For any other state machine nuts such as myself, you won't want to miss their paper on tagged DFAs: http://re2c.org/2017_trofimovich_tagged_deterministic_finite... It is a somewhat recent follow on from Laurikari's 2000 paper and Kuklewicz 2007 paper on the same topic. Specifically, tagged DFAs let you do submatch extraction via the DFA itself. Other finite state machine regex libraries either don't do this at all, or fall back to slower engines in the general case (such as RE2). I think the downside of tagged DFAs is that they can be quite large!
It's interesting that it's using Laurikari's algorithm- I looked at the 2000 paper years ago and could not get a working algorithm out of it. Eventually I found another way to do this that I use for JOE's regular expression library. So now I'm curious which one is faster...

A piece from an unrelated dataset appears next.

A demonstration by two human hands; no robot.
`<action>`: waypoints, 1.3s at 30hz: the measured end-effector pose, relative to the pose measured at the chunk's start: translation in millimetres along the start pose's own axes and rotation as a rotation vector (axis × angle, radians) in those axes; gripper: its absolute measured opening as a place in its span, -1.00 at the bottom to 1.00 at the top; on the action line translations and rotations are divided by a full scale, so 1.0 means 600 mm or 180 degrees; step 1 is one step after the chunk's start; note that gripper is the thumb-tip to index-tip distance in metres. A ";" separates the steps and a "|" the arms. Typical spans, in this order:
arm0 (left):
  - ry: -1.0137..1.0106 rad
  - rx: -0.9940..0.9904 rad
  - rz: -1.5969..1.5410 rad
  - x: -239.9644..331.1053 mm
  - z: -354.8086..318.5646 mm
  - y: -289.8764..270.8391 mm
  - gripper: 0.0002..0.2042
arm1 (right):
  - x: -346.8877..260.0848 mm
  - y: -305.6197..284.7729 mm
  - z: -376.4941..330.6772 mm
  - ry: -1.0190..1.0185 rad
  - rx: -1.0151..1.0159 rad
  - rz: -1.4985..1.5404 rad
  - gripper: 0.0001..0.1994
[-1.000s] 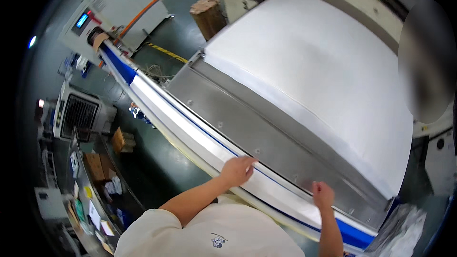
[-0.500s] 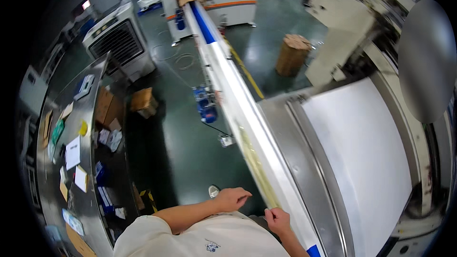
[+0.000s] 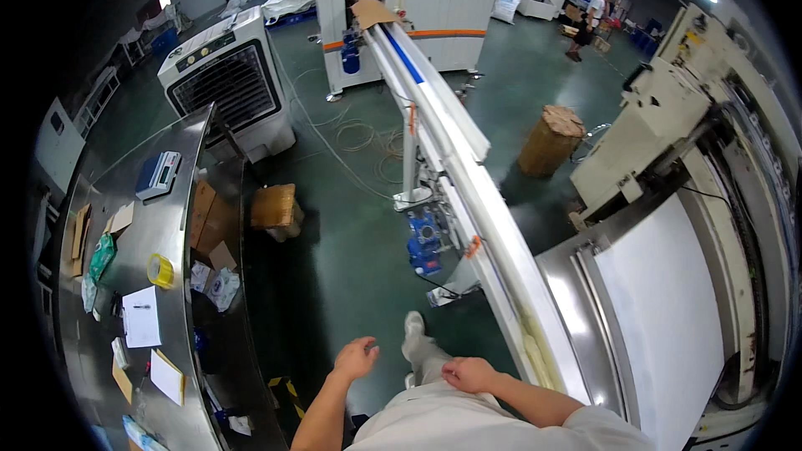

"However, Thompson-style algorithms can be adapted to track submatch boundaries without giving up efficient performance. The Eighth Edition Unix regexp(3) library implemented such an algorithm as early as 1985, though as explained below, it was not very widely used or even noticed. "
So in JOE's matcher, when simulating the NFA with the multithreaded machine, each succeeding thread will correspond to one of the sub-match possibilities. Augment this machine to keep the ones you want (the ones with the longest matching strings starting from the left usually).
> So in JOE's matcher, when simulating the NFA with the multithreaded machine, each succeeding thread will correspond to one of the sub-match possibilities. Augment this machine to keep the ones you want (the ones with the longest matching strings starting from the left usually).
Yeah, this is the standard way to do it. It's what I meant by "fall back to a slower engine," since simulating the NFA is much slower than a DFA.